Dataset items
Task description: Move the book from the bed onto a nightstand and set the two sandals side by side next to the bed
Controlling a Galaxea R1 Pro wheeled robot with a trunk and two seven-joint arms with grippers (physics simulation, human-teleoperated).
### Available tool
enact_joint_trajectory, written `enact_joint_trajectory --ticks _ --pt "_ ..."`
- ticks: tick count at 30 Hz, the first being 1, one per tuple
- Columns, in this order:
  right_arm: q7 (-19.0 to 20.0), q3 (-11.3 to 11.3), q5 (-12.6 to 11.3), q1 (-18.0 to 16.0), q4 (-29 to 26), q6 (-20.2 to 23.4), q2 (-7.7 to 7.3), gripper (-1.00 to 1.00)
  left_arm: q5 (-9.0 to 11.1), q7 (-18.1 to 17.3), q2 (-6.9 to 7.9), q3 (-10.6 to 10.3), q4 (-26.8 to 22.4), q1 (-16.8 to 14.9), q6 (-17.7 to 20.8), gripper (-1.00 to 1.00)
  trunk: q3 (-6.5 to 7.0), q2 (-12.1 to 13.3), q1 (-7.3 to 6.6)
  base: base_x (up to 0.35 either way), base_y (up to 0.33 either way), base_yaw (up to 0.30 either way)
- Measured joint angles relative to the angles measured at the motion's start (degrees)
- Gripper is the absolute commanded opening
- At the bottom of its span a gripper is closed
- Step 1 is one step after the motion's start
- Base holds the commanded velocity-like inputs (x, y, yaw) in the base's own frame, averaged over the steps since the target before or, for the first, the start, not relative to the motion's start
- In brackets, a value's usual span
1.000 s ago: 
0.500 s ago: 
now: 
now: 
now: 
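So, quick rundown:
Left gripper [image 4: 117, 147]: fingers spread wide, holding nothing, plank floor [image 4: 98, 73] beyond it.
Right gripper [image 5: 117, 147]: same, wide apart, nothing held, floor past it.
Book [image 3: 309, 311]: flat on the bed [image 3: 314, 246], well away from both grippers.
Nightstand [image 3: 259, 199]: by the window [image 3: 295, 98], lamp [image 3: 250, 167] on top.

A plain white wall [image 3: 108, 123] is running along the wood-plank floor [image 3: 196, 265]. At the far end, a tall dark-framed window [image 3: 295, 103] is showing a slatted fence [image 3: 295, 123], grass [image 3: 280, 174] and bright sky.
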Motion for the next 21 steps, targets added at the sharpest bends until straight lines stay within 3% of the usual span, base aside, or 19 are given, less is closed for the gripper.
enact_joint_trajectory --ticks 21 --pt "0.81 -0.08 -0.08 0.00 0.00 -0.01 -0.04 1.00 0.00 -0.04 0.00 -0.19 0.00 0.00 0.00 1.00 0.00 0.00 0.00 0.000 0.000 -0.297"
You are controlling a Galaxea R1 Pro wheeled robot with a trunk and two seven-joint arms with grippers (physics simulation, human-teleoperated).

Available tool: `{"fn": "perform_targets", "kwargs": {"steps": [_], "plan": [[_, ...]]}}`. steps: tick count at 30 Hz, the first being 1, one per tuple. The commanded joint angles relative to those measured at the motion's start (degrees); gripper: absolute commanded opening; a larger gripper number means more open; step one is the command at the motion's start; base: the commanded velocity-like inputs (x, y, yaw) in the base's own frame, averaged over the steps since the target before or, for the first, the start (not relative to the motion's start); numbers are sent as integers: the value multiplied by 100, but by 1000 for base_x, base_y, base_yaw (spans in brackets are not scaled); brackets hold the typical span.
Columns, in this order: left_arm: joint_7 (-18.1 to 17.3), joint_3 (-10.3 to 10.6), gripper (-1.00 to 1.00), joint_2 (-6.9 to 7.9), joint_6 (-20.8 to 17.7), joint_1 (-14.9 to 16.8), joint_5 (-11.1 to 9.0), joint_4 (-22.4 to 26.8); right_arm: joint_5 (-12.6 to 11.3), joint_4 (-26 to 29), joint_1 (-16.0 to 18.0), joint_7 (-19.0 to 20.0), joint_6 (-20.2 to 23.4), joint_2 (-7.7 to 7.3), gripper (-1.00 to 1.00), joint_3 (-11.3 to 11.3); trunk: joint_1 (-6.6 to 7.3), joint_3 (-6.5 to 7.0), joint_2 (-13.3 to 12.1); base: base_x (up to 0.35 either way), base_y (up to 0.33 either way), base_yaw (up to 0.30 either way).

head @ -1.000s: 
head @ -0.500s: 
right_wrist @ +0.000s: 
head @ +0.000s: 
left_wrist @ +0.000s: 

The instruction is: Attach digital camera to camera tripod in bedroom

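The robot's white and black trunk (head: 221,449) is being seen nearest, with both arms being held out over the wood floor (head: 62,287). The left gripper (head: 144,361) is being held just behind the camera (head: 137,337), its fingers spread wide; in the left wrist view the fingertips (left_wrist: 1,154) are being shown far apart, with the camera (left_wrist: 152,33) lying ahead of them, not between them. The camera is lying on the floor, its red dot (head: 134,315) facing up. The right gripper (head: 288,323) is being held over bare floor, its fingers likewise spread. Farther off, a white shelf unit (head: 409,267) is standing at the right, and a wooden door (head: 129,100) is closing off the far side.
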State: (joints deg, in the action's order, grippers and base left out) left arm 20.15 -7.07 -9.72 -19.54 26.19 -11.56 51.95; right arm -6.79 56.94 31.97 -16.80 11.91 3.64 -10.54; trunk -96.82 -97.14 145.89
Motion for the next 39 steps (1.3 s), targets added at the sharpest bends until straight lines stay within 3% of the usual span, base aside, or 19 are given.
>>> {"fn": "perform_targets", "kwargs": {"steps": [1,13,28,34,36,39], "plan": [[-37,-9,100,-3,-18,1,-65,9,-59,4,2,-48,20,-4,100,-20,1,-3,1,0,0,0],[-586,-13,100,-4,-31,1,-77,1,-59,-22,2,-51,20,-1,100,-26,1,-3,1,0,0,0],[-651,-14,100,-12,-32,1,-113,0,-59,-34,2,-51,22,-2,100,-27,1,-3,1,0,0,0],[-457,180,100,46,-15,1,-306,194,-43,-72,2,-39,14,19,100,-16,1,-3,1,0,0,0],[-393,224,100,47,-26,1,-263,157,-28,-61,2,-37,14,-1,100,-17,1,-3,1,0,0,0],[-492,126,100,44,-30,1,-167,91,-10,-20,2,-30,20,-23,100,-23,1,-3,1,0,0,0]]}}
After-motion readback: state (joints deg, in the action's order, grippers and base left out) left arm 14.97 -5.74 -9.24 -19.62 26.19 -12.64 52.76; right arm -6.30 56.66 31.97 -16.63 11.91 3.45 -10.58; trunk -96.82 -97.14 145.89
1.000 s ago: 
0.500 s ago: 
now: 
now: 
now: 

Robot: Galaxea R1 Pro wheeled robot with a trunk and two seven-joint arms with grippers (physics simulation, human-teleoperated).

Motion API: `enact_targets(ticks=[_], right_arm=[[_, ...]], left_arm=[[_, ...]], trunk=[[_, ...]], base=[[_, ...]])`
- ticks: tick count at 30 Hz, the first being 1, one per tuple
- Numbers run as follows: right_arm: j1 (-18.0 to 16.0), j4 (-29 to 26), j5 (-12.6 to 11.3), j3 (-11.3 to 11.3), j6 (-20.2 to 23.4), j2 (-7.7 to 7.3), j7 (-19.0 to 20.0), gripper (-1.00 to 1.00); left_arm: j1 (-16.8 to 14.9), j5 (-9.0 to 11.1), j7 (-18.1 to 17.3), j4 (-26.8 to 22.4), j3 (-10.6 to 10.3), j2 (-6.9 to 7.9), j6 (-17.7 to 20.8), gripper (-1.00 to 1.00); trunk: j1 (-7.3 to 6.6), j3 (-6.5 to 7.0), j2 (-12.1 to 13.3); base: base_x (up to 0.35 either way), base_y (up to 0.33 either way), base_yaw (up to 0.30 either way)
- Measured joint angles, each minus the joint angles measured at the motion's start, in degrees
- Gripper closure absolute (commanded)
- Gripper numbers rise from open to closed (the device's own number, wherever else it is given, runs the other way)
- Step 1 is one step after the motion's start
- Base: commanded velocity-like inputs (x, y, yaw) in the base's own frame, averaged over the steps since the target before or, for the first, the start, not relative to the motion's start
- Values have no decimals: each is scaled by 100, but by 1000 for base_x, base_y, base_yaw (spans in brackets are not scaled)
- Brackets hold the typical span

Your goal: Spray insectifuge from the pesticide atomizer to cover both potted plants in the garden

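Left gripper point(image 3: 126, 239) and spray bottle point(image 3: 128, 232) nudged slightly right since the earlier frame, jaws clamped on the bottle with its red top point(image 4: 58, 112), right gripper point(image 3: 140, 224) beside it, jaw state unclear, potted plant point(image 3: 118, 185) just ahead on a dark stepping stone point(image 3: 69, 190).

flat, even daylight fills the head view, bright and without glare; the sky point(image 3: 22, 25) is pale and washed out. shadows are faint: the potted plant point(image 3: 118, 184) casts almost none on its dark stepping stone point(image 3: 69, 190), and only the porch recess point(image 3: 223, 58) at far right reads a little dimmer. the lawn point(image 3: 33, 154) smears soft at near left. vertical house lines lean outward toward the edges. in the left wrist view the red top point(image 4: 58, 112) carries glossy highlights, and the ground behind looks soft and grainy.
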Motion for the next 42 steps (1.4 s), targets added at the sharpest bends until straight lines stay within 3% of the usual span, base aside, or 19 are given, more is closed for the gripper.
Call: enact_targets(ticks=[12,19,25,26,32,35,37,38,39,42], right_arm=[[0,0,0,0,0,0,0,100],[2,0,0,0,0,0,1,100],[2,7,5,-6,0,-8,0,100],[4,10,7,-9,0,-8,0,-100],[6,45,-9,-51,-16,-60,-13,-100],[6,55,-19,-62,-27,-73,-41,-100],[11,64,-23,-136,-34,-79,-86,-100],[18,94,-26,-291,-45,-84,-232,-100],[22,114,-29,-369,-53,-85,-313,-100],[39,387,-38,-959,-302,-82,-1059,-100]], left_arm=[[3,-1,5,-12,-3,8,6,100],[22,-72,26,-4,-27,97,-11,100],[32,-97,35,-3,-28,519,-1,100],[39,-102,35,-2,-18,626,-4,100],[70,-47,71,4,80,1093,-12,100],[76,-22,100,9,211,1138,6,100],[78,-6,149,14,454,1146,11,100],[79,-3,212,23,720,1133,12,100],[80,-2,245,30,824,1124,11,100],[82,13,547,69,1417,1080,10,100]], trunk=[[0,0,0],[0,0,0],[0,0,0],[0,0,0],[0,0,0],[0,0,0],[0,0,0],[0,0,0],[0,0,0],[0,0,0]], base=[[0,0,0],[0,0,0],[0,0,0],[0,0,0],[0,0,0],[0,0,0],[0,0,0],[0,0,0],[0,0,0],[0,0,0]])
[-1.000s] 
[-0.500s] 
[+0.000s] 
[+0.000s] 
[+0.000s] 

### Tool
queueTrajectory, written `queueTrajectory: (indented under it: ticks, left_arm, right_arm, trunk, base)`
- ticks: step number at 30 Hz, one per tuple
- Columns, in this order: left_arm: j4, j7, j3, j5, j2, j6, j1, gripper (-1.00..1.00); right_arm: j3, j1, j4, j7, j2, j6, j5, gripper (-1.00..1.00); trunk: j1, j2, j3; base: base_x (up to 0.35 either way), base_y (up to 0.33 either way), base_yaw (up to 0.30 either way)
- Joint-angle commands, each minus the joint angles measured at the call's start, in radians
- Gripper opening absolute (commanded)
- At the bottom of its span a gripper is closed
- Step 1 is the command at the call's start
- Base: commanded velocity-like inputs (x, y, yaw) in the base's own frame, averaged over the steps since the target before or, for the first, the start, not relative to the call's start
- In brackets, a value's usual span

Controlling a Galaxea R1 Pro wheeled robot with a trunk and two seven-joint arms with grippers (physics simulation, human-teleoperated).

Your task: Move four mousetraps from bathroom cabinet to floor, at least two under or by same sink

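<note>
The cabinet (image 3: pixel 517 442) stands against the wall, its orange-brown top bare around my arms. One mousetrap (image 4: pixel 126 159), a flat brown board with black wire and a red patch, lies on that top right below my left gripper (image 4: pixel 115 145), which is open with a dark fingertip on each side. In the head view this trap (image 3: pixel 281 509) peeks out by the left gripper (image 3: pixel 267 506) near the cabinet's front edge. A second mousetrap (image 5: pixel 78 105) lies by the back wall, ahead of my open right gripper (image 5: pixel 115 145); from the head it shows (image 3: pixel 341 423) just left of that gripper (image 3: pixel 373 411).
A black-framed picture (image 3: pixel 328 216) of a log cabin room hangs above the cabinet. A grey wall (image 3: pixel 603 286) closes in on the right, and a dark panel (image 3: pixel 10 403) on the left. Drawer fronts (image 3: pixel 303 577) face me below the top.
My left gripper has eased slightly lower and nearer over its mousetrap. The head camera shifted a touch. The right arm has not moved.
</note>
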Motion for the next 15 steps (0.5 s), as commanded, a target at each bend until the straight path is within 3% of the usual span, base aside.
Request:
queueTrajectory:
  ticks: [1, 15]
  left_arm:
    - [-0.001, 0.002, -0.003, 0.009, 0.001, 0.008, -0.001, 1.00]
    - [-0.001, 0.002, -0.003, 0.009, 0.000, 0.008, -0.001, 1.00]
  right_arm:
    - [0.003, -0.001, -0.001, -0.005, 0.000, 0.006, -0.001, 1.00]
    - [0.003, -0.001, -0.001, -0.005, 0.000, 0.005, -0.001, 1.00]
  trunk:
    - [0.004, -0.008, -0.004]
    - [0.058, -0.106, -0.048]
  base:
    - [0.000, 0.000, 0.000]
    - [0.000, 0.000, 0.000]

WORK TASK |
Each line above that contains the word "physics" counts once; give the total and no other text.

RESULT |
4